Liberado de los arneses, finalmente abandoné la cabina, y luego de apoyar los borceguíes sobre el ala, salté en un perfecto clavado planeando al centro del paño blanco. De allí en más, fue dar vueltas y vueltas, al mejor estilo de un panqueque en una sartén caliente. Al volar por el aire, escuchaba los mejores acordes para ese inolvidable momento. Se trataba de la solemne Diana de Gloria, ejecutada magistralmente por la Banda de Música y Guerra de la Escuela de Aviación Militar.
Fue un espectáculo digno de disfrutar. Un instante en el que fue imposible contener la emoción y recordar en un flash todo lo que me había costado llegar a ese feliz momento. Inolvidable.
Luego de unos segundos de flotar en el aire, siguió la parte más complicada de superar. Todos mis compañeros en simultáneo y, mientras yacía desparramado en el piso sobre la lona, me expresaban su amor de maneras ocurrentes; algunas de ellas, no muy ortodoxas.
Superado un huracán de manos que palmeaban un cuerpo exhausto, pude incorporarme, y ahí entonces, llegó la hora de expresar afecto del verdadero. Cálidos y fuertes abrazos mezclados con arengas de aliento, coronaron un sentido y recordado festejo que perduró en mí para siempre.
Para cerrar la clásica ceremonia, traen una gran copa tipo trofeo, similar a la entregada al campeón de un importante torneo de fútbol u otro deporte. Es un recipiente enorme lleno de fresco y burbujeante champagne. Del borde superior sobresalía el palo de una brocha de considerable tamaño. En la base de una madera oscura perfectamente lustrada, aparecían pegadas pequeñas placas de bronce con cada promoción, ubicadas en una cronología perfecta; por aquellos días, de la 1 hasta la 47, con la respectiva fecha de cada vuelo individual.
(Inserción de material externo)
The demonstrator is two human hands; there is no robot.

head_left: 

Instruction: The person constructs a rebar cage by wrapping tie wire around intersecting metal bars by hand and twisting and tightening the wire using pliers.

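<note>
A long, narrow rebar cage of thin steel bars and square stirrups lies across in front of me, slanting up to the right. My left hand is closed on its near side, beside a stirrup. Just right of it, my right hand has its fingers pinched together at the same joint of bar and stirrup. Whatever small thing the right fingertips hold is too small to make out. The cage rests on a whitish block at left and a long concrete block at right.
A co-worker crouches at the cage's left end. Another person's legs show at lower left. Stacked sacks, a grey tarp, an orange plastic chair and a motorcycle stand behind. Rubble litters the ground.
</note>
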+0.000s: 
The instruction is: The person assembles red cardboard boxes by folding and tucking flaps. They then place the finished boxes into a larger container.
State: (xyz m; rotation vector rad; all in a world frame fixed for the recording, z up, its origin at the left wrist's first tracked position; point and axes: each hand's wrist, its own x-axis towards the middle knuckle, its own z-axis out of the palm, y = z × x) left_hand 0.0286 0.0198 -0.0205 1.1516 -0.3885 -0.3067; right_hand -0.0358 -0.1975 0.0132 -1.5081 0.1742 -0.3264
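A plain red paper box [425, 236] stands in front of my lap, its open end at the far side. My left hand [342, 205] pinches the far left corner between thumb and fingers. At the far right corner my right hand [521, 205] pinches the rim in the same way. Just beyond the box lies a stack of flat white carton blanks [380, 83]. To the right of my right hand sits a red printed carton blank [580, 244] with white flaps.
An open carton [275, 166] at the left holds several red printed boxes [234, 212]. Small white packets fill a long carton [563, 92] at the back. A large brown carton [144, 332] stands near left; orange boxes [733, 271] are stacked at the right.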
Frente al solemne cóndor del Grupo Aéreo Escuela, los cadetes pasaban de a uno por vez junto al padrino, quien previo al bautismo, había colocado el pañuelo color bordeaux en un cuello desnudo y el escudo del Curso de Aviador Militar en el brazo derecho.
Con la rodilla derecha, firmemente apoyada en el piso, y sacando mucho pecho, una brocha pesada por estar empapada, caía una y otra vez sobre mi cabeza. Con el rostro totalmente humedecido, el padrino cumple con la fórmula de rigor, pronunciando en voz bien alta el indicativo de vuelo. Con un fuerte abrazo paternal y el posterior saludo a las autoridades de la Escuela de Aviación Militar, culminó esta recordada y hermosa ceremonia, la primera de muchas más que estaban por venir.
Una foto eternizó ese gran momento y, luego, hubo un sencillo ágape, con el que finalizó uno de los hitos más memorables en la carrera de un Aviador Militar de la gloriosa Fuerza Aérea Argentina.